EXERCISE DESCRIPTION ▸ With pictures removed, the data below should be returned exactly.

DATA BELOW ▸

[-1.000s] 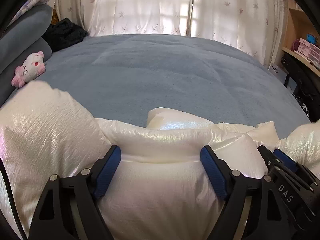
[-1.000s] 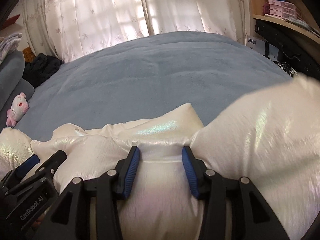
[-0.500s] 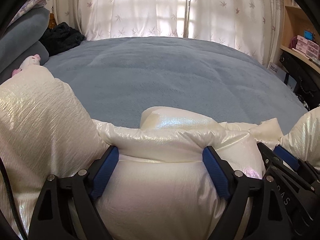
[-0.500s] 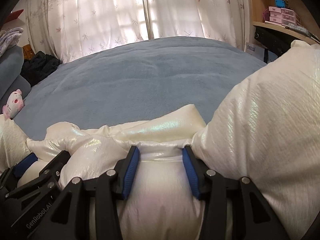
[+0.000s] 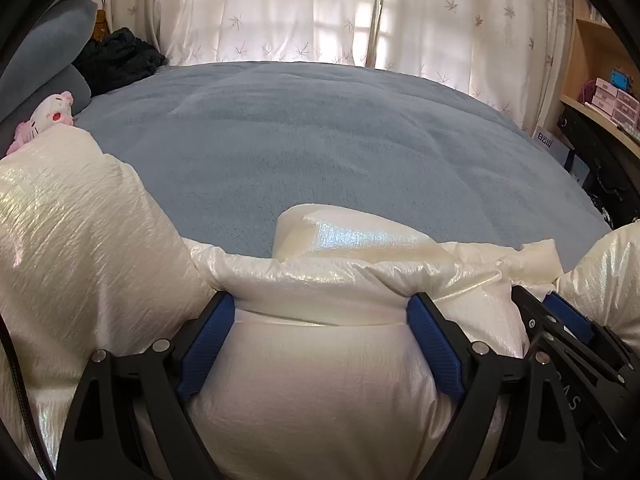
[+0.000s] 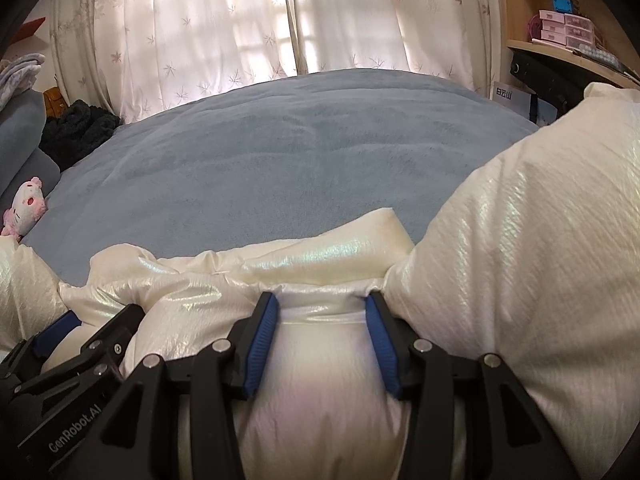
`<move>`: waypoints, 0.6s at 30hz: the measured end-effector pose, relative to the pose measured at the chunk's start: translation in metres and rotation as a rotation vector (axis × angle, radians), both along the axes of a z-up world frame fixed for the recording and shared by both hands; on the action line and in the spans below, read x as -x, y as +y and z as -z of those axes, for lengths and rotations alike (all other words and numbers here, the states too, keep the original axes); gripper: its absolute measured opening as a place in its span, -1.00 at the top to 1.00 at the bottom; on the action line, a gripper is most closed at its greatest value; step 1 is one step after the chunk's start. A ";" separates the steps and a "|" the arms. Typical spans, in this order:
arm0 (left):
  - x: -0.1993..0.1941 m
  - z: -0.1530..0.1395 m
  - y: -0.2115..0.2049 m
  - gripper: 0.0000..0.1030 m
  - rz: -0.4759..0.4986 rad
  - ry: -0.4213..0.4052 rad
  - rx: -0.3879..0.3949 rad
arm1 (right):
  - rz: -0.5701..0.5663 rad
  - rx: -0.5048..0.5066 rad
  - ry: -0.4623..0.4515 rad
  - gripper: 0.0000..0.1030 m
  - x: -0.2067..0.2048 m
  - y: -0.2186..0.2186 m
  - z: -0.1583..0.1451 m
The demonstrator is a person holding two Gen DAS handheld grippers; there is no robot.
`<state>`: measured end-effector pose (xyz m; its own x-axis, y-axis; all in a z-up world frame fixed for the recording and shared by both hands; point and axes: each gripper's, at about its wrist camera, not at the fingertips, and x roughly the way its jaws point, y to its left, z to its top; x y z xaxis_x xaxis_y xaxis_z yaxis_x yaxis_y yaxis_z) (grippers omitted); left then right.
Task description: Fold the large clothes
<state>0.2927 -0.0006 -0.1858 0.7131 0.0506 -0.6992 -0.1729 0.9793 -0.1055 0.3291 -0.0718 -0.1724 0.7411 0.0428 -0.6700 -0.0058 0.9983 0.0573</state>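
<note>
A shiny cream-white puffer jacket (image 5: 320, 392) lies bunched at the near edge of a blue-covered bed (image 5: 320, 140). My left gripper (image 5: 320, 308) has its blue pads set wide, pressed into a fat roll of the jacket that bulges between them. My right gripper (image 6: 321, 304) is shut narrower on another roll of the same jacket (image 6: 520, 260). The two grippers sit side by side: the right gripper (image 5: 560, 320) shows at the left view's right edge, the left gripper (image 6: 72, 328) at the right view's left edge. A folded flap (image 5: 352, 236) pokes out ahead.
The blue bed cover (image 6: 300, 152) stretches ahead to white curtains (image 5: 320, 12). A pink plush toy (image 5: 52, 114) and dark clothes (image 5: 116, 56) lie at the bed's far left by grey pillows. Wooden shelves with boxes (image 6: 568, 28) stand on the right.
The jacket's puffed side parts have risen higher in both views. The left pads stand a little wider apart on the roll. The right gripper's hold looks the same.
</note>
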 end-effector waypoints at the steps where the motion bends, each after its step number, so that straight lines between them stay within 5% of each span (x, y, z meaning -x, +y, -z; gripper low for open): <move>1: 0.000 0.000 0.001 -0.70 0.000 0.001 0.003 | 0.000 -0.001 0.001 0.09 -0.001 0.000 0.000; 15: -0.003 -0.017 0.026 -0.63 0.064 0.052 0.018 | -0.089 -0.057 0.092 0.15 -0.006 -0.018 -0.011; 18: 0.001 -0.026 0.057 -0.19 0.040 0.056 0.004 | -0.095 -0.050 0.091 0.28 -0.004 -0.044 -0.025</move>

ANSWER TO THIS PROBLEM ▸
[-1.000s] 
[-1.000s] 
[-0.500s] 
[-0.500s] 
[+0.000s] 
[+0.000s] 
`<move>`: waypoints, 0.6s at 30hz: the measured end-effector pose, relative to the pose measured at the chunk's start: translation in metres and rotation as a rotation vector (axis × angle, radians), both along the axes of a z-up world frame fixed for the recording and shared by both hands; on the action line and in the spans below, read x as -x, y as +y and z as -z of those axes, for lengths and rotations alike (all other words and numbers here, the states too, keep the original axes); gripper: its absolute measured opening as a place in its span, -1.00 at the top to 1.00 at the bottom; on the action line, a gripper is most closed at its greatest value; step 1 is one step after the chunk's start. A ";" separates the steps and a "|" the arms. Typical spans, in this order:
arm0 (left):
  - x: -0.1993..0.1941 m
  - z: -0.1530..0.1395 m
  - y: -0.2115..0.2049 m
  - gripper: 0.0000..0.1030 m
  - rz: -0.4759..0.4986 rad
  - ry: -0.4213..0.4052 rad
  - rx: -0.3879..0.3949 rad
arm1 (right):
  - rz: -0.5701..0.5663 rad
  - rx: -0.5048..0.5066 rad
  - ry: -0.4623..0.4515 rad
  - gripper: 0.0000..0.1030 m
  - x: -0.2067..0.2048 m
  - y: -0.2186..0.2186 m
  - z: -0.1583..0.1451 m
The demonstrator is a person holding two Gen DAS handheld grippers; there is no robot.
`<state>`: measured end-effector pose (xyz m; its own x-axis, y-axis; all in a z-up world frame fixed for the recording and shared by both hands; point and axes: each gripper's, at about its wrist camera, not at the fingertips, and x roughly the way its jaws point, y to its left, z to its top; x y z xaxis_x xaxis_y xaxis_z yaxis_x yaxis_y yaxis_z) (grippers omitted); left then right.
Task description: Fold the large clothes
<state>0.2927 -0.0006 -0.1858 0.7131 0.0506 -0.6992 -0.1729 0.9793 -0.1055 0.3291 -0.0718 -0.1724 0.7411 0.0428 -0.6700 -0.0058 0.9983 0.0573</state>
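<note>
A shiny cream-white puffer jacket (image 5: 320, 392) lies bunched at the near edge of a blue-covered bed (image 5: 320, 140). My left gripper (image 5: 320, 308) has its blue pads set wide, pressed into a fat roll of the jacket that bulges between them. My right gripper (image 6: 321, 304) is shut narrower on another roll of the same jacket (image 6: 520, 260). The two grippers sit side by side: the right gripper (image 5: 560, 320) shows at the left view's right edge, the left gripper (image 6: 72, 328) at the right view's left edge. A folded flap (image 5: 352, 236) pokes out ahead.
The blue bed cover (image 6: 300, 152) stretches ahead to white curtains (image 5: 320, 12). A pink plush toy (image 5: 52, 114) and dark clothes (image 5: 116, 56) lie at the bed's far left by grey pillows. Wooden shelves with boxes (image 6: 568, 28) stand on the right.
The jacket's puffed side parts have risen higher in both views. The left pads stand a little wider apart on the roll. The right gripper's hold looks the same.
</note>
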 end-effector waypoints at the steps where the motion bends, each after its step number, so that straight lines between them stay within 5% of each span (x, y, z meaning -x, +y, -z; gripper low for open): <move>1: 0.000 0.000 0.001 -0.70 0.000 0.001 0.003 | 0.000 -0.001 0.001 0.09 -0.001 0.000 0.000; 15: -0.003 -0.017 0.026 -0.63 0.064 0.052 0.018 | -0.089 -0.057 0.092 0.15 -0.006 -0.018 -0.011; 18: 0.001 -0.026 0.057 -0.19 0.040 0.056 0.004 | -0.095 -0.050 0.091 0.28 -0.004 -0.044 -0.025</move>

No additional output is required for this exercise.